#### Work request:
Please reproduce the entries below exactly, starting at the first line and ending with the line that holds "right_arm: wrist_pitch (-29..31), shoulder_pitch".

Stored data:
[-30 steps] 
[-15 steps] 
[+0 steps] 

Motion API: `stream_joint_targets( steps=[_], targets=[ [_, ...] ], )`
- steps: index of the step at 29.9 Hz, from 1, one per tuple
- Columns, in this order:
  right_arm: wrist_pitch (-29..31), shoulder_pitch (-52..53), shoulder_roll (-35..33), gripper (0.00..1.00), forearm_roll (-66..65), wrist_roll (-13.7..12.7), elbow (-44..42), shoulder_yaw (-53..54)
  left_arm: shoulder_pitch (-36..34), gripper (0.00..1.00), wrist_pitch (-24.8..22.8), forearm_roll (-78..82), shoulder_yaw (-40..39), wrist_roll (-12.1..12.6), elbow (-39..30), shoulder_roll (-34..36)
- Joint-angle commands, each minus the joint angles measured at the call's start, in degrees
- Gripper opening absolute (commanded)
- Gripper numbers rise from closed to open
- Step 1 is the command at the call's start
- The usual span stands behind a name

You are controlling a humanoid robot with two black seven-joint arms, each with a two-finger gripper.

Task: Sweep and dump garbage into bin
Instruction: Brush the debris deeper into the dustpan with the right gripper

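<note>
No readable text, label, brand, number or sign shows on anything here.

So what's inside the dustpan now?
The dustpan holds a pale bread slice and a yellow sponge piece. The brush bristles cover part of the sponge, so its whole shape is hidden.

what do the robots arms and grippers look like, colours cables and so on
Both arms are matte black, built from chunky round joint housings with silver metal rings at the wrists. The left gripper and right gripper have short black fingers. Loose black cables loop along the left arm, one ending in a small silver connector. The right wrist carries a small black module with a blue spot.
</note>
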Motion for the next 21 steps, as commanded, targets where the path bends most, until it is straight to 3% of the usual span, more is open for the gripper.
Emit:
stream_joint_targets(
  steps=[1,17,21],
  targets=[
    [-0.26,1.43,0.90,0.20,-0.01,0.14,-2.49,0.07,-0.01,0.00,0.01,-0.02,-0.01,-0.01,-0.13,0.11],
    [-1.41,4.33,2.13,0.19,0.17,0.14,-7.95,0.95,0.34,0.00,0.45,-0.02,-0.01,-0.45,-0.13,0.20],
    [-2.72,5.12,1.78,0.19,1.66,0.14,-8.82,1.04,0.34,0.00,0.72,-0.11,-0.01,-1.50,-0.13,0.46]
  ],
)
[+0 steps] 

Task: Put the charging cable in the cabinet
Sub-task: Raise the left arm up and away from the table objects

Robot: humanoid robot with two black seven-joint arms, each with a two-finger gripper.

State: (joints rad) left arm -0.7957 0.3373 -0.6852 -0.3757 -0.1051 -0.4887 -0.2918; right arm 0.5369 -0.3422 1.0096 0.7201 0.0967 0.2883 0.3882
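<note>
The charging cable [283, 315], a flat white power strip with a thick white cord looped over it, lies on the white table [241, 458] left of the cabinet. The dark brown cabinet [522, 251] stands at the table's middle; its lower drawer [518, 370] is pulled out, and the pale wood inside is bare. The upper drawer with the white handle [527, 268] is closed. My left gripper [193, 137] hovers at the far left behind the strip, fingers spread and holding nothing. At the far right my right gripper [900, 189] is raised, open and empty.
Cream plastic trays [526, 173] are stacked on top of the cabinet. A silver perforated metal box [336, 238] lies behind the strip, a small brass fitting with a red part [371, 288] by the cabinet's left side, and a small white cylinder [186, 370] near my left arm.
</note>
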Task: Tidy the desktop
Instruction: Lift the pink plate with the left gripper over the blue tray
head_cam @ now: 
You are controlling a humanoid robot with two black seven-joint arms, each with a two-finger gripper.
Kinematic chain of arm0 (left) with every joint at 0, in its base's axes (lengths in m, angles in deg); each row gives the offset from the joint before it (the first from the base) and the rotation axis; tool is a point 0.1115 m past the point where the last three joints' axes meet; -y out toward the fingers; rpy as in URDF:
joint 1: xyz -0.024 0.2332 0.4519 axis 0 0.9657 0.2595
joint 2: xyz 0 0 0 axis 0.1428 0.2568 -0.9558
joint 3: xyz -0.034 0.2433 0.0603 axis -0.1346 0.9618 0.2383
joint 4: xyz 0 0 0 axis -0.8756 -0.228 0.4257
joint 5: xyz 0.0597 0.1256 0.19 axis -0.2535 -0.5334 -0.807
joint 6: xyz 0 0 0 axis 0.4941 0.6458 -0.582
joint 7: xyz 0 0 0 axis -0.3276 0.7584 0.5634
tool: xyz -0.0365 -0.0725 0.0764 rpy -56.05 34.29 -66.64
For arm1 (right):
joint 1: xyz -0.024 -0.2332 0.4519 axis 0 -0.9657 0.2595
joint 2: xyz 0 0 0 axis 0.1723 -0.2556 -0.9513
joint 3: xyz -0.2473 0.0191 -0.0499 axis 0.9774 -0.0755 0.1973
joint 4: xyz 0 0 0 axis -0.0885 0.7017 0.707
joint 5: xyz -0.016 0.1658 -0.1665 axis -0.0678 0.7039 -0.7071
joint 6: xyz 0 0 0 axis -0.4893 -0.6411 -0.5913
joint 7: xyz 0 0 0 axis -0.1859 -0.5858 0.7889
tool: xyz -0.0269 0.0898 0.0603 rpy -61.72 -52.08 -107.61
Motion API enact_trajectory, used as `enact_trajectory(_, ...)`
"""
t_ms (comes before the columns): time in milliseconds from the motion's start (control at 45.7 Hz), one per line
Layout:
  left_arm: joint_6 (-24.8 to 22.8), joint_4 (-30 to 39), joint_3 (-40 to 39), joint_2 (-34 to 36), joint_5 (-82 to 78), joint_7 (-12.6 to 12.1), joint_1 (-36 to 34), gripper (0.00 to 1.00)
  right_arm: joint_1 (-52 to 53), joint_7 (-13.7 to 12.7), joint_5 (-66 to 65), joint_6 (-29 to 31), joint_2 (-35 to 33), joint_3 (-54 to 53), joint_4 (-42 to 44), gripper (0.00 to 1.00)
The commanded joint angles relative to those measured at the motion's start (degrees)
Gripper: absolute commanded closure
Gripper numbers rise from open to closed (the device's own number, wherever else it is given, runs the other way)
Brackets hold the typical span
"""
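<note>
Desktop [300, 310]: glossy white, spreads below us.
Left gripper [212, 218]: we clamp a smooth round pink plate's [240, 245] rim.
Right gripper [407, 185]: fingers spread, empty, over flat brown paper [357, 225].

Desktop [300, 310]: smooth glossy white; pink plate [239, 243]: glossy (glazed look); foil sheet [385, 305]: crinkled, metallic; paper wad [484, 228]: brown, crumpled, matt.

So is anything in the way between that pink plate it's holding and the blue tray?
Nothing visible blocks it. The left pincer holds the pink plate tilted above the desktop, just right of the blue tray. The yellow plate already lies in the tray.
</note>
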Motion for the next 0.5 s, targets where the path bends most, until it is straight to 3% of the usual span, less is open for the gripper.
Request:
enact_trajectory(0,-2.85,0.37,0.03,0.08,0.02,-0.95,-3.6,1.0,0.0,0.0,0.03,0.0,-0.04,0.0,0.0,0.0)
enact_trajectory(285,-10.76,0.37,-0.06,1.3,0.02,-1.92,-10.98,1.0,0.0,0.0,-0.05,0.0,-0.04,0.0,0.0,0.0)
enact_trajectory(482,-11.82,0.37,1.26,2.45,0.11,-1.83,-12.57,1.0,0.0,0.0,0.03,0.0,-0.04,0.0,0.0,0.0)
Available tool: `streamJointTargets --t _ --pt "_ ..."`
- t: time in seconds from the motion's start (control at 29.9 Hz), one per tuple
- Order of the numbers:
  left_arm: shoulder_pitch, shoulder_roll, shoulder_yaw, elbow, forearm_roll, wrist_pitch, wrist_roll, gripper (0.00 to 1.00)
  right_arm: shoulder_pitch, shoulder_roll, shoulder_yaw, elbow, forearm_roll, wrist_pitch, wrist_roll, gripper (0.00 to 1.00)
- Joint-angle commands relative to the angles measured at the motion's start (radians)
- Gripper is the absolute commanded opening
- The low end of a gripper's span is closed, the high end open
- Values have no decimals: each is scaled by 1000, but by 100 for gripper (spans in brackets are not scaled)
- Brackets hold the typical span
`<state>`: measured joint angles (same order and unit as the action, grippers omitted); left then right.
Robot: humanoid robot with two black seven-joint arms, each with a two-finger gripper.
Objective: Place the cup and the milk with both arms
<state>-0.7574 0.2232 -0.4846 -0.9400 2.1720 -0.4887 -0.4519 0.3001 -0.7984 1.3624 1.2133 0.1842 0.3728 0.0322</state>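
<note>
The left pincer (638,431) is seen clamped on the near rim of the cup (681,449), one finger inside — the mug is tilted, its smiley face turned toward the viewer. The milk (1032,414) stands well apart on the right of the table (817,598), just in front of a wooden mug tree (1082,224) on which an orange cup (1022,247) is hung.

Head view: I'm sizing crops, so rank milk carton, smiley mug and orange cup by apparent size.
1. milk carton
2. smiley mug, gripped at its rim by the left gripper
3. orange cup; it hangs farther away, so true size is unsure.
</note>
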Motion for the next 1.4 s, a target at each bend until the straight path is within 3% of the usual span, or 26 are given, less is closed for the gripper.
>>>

#### Answer space:
[-30 steps] 
[-15 steps] 
[+0 steps] 

Motion API: `stream_joint_targets( steps=[_], targets=[ [_, ...] ], )`
- steps: index of the step at 29.9 Hz, from 1, one per tuple
- Columns, in this order:
  right_arm: wrist_pitch (-29..31), shoulder_pitch (-52..53), shoulder_roll (-35..33), gripper (0.00..1.00), forearm_roll (-66..65), wrist_roll (-13.7..12.7), elbow (-44..42), shoulder_yaw (-53..54)

This output completes the exercise.